**Description of the task:**
Please give the data again in full, precisely as it is written.
Start of Block
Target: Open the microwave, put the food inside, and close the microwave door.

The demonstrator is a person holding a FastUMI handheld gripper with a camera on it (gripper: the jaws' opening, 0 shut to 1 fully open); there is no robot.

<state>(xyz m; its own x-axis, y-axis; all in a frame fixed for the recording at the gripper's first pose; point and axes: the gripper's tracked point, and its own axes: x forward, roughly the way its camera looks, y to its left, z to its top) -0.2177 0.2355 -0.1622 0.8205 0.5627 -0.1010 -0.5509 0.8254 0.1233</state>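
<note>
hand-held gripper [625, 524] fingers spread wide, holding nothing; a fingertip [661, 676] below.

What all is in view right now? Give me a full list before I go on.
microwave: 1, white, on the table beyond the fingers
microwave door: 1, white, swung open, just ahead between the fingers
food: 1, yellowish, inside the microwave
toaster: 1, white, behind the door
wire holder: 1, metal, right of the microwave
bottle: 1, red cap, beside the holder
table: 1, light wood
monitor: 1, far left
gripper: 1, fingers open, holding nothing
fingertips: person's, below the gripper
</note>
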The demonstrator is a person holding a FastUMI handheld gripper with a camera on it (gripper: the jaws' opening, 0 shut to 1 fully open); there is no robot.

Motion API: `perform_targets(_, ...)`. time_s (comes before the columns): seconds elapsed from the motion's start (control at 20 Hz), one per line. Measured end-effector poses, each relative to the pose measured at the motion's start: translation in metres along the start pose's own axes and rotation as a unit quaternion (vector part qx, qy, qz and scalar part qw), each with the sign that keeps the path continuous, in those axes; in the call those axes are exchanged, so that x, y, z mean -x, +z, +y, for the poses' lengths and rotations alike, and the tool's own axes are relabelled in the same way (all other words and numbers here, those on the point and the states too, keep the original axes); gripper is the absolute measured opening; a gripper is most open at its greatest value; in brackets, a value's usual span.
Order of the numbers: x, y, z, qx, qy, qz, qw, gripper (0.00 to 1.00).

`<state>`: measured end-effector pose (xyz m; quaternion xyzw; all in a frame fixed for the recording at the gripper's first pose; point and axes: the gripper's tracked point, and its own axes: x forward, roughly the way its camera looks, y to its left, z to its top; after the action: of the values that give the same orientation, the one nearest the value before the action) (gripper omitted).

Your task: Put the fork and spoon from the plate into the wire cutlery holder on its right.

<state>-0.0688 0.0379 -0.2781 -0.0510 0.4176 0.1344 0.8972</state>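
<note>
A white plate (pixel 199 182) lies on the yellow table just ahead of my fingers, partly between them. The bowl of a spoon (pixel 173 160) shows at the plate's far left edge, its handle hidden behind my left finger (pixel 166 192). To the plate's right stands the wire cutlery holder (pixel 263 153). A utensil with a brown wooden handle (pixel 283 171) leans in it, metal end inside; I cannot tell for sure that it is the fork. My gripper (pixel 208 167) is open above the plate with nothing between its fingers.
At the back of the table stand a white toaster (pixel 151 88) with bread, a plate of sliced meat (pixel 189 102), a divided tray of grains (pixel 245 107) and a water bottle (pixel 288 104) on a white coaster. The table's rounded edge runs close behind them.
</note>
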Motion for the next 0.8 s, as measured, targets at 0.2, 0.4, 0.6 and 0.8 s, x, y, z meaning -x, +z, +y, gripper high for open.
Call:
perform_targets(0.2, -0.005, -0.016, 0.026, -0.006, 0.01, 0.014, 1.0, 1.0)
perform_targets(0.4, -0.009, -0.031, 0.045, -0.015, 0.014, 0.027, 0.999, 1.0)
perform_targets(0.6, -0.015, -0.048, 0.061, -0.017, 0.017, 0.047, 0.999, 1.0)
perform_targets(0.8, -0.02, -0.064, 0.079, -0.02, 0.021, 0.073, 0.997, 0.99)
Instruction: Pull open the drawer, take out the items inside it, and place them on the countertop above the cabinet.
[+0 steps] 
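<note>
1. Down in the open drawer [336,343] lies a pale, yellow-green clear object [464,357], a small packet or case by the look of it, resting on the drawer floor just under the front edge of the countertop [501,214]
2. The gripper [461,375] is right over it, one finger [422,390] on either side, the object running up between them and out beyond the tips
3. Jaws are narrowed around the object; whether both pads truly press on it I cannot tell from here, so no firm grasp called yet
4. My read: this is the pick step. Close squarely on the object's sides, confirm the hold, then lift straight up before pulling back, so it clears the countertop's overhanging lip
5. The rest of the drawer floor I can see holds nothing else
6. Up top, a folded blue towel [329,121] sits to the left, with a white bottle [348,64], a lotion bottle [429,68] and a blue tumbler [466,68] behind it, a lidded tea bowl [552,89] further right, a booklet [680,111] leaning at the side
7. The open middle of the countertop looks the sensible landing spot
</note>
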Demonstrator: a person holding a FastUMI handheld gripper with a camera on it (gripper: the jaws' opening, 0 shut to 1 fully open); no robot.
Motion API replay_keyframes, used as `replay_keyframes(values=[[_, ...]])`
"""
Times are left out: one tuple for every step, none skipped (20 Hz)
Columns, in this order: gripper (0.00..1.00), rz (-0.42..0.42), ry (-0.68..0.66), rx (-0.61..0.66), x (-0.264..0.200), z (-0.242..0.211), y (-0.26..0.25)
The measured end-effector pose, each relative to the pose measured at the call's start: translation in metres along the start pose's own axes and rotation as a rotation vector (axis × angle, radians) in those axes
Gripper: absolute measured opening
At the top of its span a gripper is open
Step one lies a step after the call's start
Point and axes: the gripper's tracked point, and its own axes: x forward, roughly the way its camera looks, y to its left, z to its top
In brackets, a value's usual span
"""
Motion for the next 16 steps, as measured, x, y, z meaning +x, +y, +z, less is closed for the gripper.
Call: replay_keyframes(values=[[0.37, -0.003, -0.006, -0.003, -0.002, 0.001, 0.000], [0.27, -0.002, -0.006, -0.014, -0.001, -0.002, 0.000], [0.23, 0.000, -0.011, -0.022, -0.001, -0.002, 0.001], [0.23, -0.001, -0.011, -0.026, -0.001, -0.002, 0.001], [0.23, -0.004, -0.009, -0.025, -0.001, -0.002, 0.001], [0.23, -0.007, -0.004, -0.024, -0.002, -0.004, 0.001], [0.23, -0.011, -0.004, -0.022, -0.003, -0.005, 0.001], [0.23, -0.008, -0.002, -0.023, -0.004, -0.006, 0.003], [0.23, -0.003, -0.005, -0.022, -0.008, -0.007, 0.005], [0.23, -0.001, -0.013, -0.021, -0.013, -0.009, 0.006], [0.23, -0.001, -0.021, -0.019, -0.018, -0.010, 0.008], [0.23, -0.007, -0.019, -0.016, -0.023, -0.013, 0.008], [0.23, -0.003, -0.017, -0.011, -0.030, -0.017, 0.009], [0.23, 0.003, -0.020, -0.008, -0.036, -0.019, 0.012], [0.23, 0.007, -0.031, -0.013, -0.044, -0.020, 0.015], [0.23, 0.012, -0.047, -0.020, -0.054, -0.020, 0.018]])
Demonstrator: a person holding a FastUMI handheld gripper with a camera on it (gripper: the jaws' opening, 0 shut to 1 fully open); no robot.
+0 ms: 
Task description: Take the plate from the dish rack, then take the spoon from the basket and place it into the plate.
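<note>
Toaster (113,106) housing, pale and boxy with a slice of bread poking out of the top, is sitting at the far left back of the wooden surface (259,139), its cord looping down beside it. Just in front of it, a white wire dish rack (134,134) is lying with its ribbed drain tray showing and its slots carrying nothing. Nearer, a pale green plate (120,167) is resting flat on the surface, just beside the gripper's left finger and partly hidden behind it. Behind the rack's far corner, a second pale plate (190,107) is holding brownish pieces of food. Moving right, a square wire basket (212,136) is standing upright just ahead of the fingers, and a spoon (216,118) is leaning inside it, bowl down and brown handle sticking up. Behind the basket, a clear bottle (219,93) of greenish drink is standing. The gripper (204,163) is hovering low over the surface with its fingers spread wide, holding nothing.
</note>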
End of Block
**Task output:**
Target: Open the microwave, put the food inside, and close the microwave door.

The demonstrator is a person holding a FastUMI handheld gripper with a camera on it (gripper: the jaws' opening, 0 shut to 1 fully open); there is no robot.

<state>(xyz m; its own x-axis, y-axis; all in a frame fixed for the recording at the gripper's first pose; point and axes: the gripper's tracked point, and its own axes: x forward, roughly the way its camera looks, y to its left, z to its top) -0.2177 0.2355 -0.1622 0.8205 0.5627 -0.1010 -0.5509 0.8254 0.1233</state>
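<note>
hand-held gripper [625, 524] fingers spread wide, holding nothing; a fingertip [661, 676] below.

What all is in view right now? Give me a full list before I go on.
microwave: 1, white, on the table beyond the fingers
microwave door: 1, white, swung open, just ahead between the fingers
food: 1, yellowish, inside the microwave
toaster: 1, white, behind the door
wire holder: 1, metal, right of the microwave
bottle: 1, red cap, beside the holder
table: 1, light wood
monitor: 1, far left
gripper: 1, fingers open, holding nothing
fingertips: person's, below the gripper
</note>
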The demonstrator is a person holding a FastUMI handheld gripper with a camera on it (gripper: the jaws' opening, 0 shut to 1 fully open); there is no robot.

Motion API: `perform_targets(_, ...)`. time_s (comes before the columns): seconds elapsed from the motion's start (control at 20 Hz), one per line. Measured end-effector poses, each relative to the pose measured at the motion's start: translation in metres along the start pose's own axes and rotation as a unit quaternion (vector part qx, qy, qz and scalar part qw), each with the sign that keeps the path continuous, in those axes; in the call those axes are exchanged, so that x, y, z mean -x, +z, +y, for the poses' lengths and rotations alike, and the tool's own axes are relabelled in the same way (all other words and numbers here, those on the point and the states too, keep the original axes); gripper is the absolute measured opening; a gripper is most open at its greatest value; in brackets, a value's usual span.
Order of the numbers: x, y, z, qx, qy, qz, qw, gripper (0.00 to 1.00).

`<state>`: measured end-effector pose (xyz m; quaternion xyzw; all in a frame fixed for the recording at the gripper's first pose; point and axes: the gripper's tracked point, and its own axes: x forward, roughly the way its camera looks, y to its left, z to its top; after the action: of the values that give the same orientation, the one nearest the value before the action) (gripper omitted).

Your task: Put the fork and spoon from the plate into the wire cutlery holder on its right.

<state>-0.0688 0.0379 -0.2781 -0.0510 0.4176 0.1344 0.8972</state>
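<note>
A white plate (pixel 199 182) lies on the yellow table just ahead of my fingers, partly between them. The bowl of a spoon (pixel 173 160) shows at the plate's far left edge, its handle hidden behind my left finger (pixel 166 192). To the plate's right stands the wire cutlery holder (pixel 263 153). A utensil with a brown wooden handle (pixel 283 171) leans in it, metal end inside; I cannot tell for sure that it is the fork. My gripper (pixel 208 167) is open above the plate with nothing between its fingers.
At the back of the table stand a white toaster (pixel 151 88) with bread, a plate of sliced meat (pixel 189 102), a divided tray of grains (pixel 245 107) and a water bottle (pixel 288 104) on a white coaster. The table's rounded edge runs close behind them.
</note>
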Motion for the next 0.8 s, as measured, targets at 0.2, 0.4, 0.6 and 0.8 s, x, y, z meaning -x, +z, +y, gripper high for open.
Call:
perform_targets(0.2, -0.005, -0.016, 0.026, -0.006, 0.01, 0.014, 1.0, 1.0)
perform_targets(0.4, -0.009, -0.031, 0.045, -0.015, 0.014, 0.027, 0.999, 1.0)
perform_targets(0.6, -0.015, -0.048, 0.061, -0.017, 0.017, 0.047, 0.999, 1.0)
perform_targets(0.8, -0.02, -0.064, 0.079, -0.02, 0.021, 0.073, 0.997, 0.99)
Instruction: Pull open the drawer, take out the items inside it, and place them on the countertop above the cabinet.
[+0 steps] 
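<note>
1. Down in the open drawer [336,343] lies a pale, yellow-green clear object [464,357], a small packet or case by the look of it, resting on the drawer floor just under the front edge of the countertop [501,214]
2. The gripper [461,375] is right over it, one finger [422,390] on either side, the object running up between them and out beyond the tips
3. Jaws are narrowed around the object; whether both pads truly press on it I cannot tell from here, so no firm grasp called yet
4. My read: this is the pick step. Close squarely on the object's sides, confirm the hold, then lift straight up before pulling back, so it clears the countertop's overhanging lip
5. The rest of the drawer floor I can see holds nothing else
6. Up top, a folded blue towel [329,121] sits to the left, with a white bottle [348,64], a lotion bottle [429,68] and a blue tumbler [466,68] behind it, a lidded tea bowl [552,89] further right, a booklet [680,111] leaning at the side
7. The open middle of the countertop looks the sensible landing spot
</note>
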Demonstrator: a person holding a FastUMI handheld gripper with a camera on it (gripper: the jaws' opening, 0 shut to 1 fully open); no robot.
Motion API replay_keyframes, used as `replay_keyframes(values=[[_, ...]])`
"""
Times are left out: one tuple for every step, none skipped (20 Hz)
Columns, in this order: gripper (0.00..1.00), rz (-0.42..0.42), ry (-0.68..0.66), rx (-0.61..0.66), x (-0.264..0.200), z (-0.242..0.211), y (-0.26..0.25)
The measured end-effector pose, each relative to the pose measured at the call's start: translation in metres along the start pose's own axes and rotation as a rotation vector (axis × angle, radians) in those axes
Gripper: absolute measured opening
At the top of its span a gripper is open
Step one lies a step after the call's start
Point and axes: the gripper's tracked point, and its own axes: x forward, roughly the way its camera looks, y to its left, z to its top
In brackets, a value's usual span
"""
Motion for the next 16 steps, as measured, x, y, z meaning +x, +y, +z, less is closed for the gripper.
Call: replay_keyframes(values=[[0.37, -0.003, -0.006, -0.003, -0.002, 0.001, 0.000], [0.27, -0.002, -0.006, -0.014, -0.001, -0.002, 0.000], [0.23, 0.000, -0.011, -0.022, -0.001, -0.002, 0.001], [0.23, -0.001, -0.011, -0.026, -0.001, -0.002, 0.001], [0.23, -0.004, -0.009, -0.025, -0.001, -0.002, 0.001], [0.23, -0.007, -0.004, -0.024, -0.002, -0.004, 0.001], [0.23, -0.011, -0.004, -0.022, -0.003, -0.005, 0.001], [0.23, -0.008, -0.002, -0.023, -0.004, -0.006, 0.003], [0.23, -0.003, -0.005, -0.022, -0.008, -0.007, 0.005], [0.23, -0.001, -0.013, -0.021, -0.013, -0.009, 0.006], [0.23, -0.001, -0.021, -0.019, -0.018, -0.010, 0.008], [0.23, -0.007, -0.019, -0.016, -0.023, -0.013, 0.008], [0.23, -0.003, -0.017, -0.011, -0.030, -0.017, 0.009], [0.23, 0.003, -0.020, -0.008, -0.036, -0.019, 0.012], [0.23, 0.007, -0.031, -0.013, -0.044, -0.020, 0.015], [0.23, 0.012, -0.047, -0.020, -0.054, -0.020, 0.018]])
Demonstrator: a person holding a FastUMI handheld gripper with a camera on it (gripper: the jaws' opening, 0 shut to 1 fully open); no robot.
+0 ms: 
Task description: Take the plate from the dish rack, then take the spoon from the basket and place it into the plate.
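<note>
Toaster (113,106) housing, pale and boxy with a slice of bread poking out of the top, is sitting at the far left back of the wooden surface (259,139), its cord looping down beside it. Just in front of it, a white wire dish rack (134,134) is lying with its ribbed drain tray showing and its slots carrying nothing. Nearer, a pale green plate (120,167) is resting flat on the surface, just beside the gripper's left finger and partly hidden behind it. Behind the rack's far corner, a second pale plate (190,107) is holding brownish pieces of food. Moving right, a square wire basket (212,136) is standing upright just ahead of the fingers, and a spoon (216,118) is leaning inside it, bowl down and brown handle sticking up. Behind the basket, a clear bottle (219,93) of greenish drink is standing. The gripper (204,163) is hovering low over the surface with its fingers spread wide, holding nothing.
</note>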

Nothing else remains for the exercise.